One of the missteps we make regarding repentance is to think that it is about focusing on a sin in our life and recognizing that it is wrong. But that is not repentance, that is just remorse. Remorse focuses on the sin and feels genuinely broken. Remorse moves to repentance when our thinking changes about whose team we are on. And, like in biblical culture, when our thinking genuinely changes our allegiance, our actions change. You will never experience sustained change in your life by focusing on what needs to be changed instead of what you need to be changed into. Repentance recognizes the sin in our life that needs to be changed, but then moves our focus to the Christ whom we need to be changed into.

Repentance needs to start at the same place as Peter and Judas. You need to recognize your sin. Peter recognized that he had not stood by his master Rabbi in his greatest time of need, and wept. Judas realized that Jesus was innocent and was deeply remorseful. When you begin to engage repentance, you speak with clarity about what you have done. You have not truly engaged repentance until you are clear about your junk and no longer play the rationalization game. This clarity must birth a time of confession to God and also to others, as we are charged in James 5. Repentance also dictates that, if possible, some form of restitution should occur. This path leads to a true change of allegiance.
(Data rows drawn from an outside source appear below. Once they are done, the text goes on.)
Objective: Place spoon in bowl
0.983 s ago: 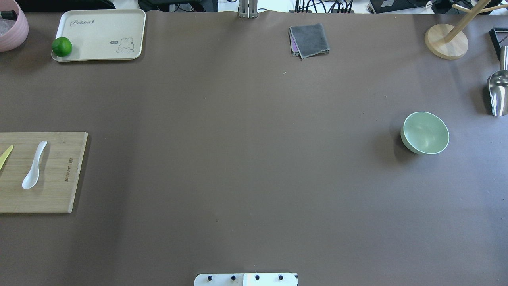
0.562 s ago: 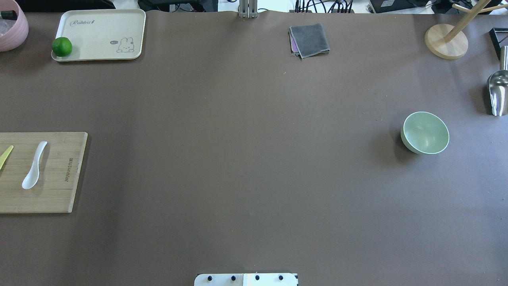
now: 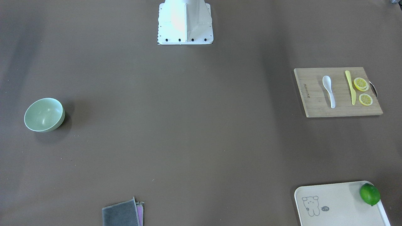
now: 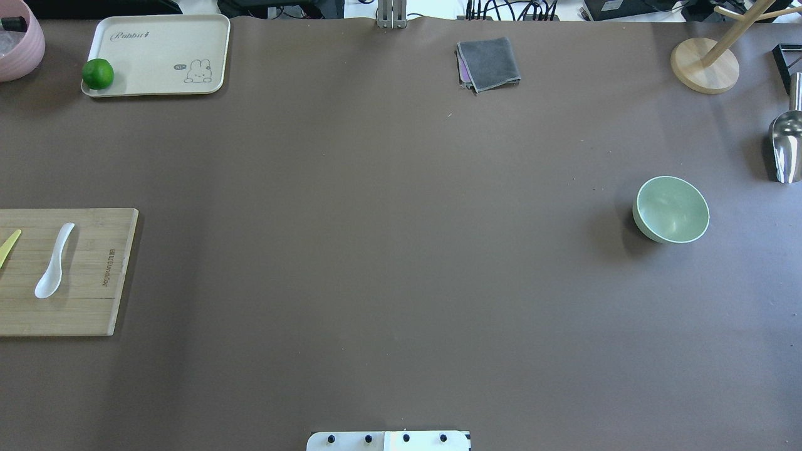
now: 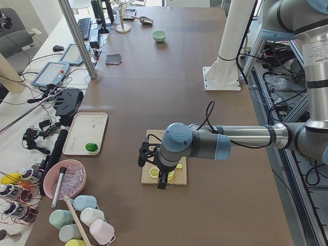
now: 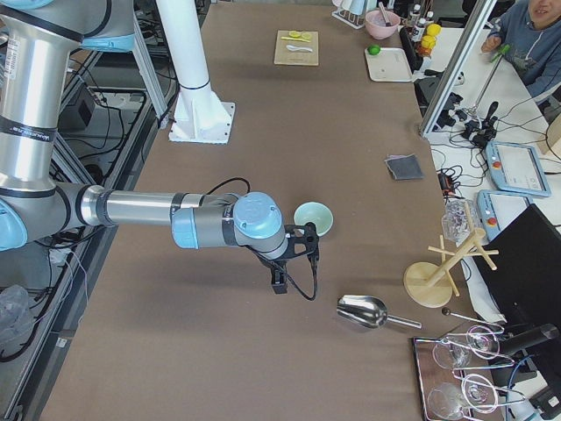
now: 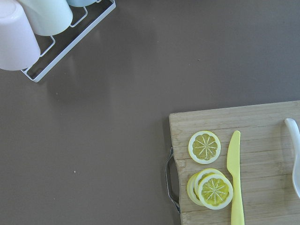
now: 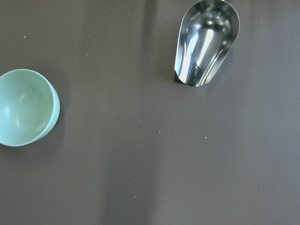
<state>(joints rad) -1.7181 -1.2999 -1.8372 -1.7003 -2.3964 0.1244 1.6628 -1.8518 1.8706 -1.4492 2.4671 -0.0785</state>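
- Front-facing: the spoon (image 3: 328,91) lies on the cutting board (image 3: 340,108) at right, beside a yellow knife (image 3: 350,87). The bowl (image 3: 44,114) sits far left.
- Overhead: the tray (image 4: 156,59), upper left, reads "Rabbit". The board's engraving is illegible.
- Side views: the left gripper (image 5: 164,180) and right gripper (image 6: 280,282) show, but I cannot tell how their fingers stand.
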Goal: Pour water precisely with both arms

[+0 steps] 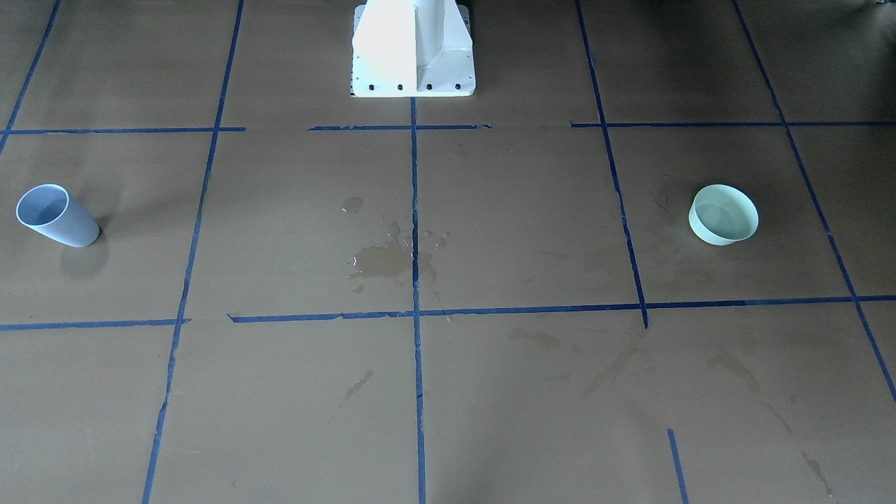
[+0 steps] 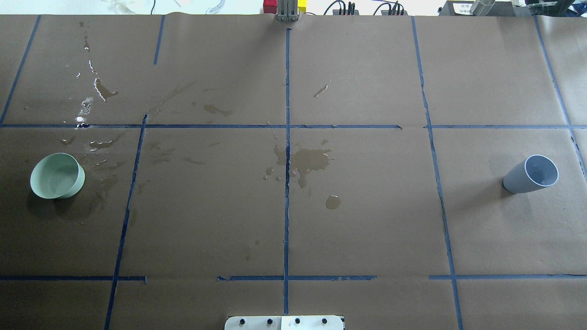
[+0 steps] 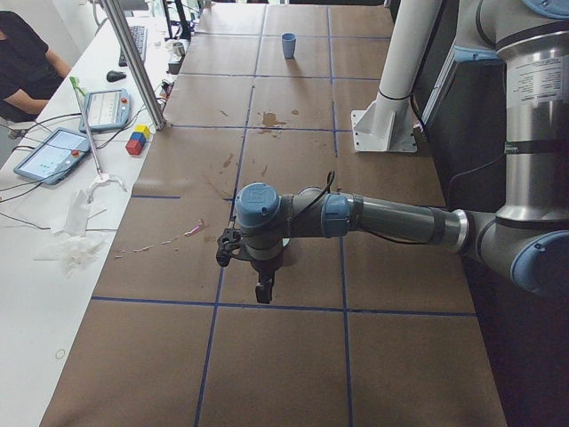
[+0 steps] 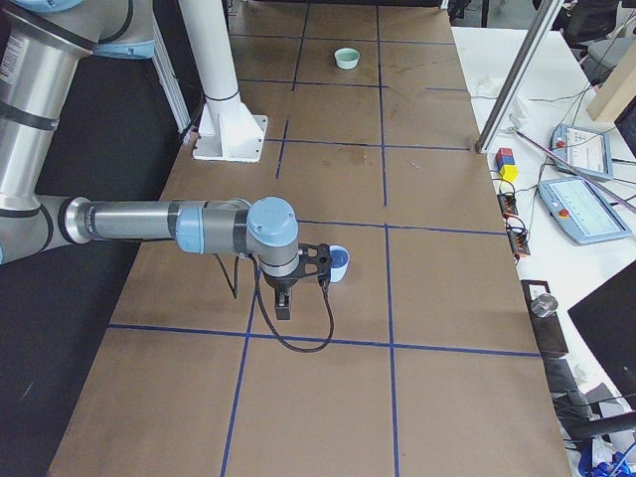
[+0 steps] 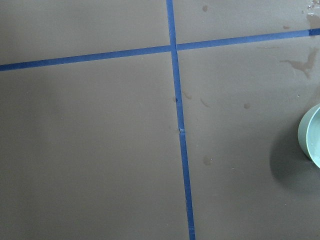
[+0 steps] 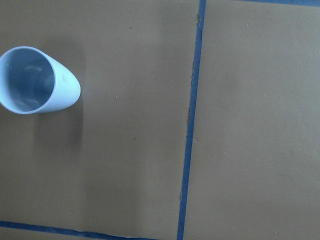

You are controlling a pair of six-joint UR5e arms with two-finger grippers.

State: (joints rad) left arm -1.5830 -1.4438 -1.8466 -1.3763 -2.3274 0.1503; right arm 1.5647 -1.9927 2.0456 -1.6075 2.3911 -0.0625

When we repent, we change teams. We are no longer loyal to our sinful nature. We are no longer loyal to the sin in our life, but we are now submitted to Christ and our allegiance resides with Him. Peter had been more interested in protecting his own skin than standing with Jesus. But that would change. Peter would boldly proclaim and stand with Jesus. And church history tells us that Peter would die for Christ, being crucified upside down. That is authentic repentance. An attitude, an action, a perspective was changed. It’s not that Peter never struggled again. He did. On one occasion the Apostle Paul had to put him back in line. Peter still struggled. When we truly repent and change our allegiance to Christ, we will still struggle. We will still sin. But in authentic repentance, the rhythm of our life begins to change; we begin to celebrate more victories, and the path of our life truly turns from our issues to the person of Jesus our Leader and Lord. In authentic repentance, we leave changed, and leaving changed is always at the heart of the church experience.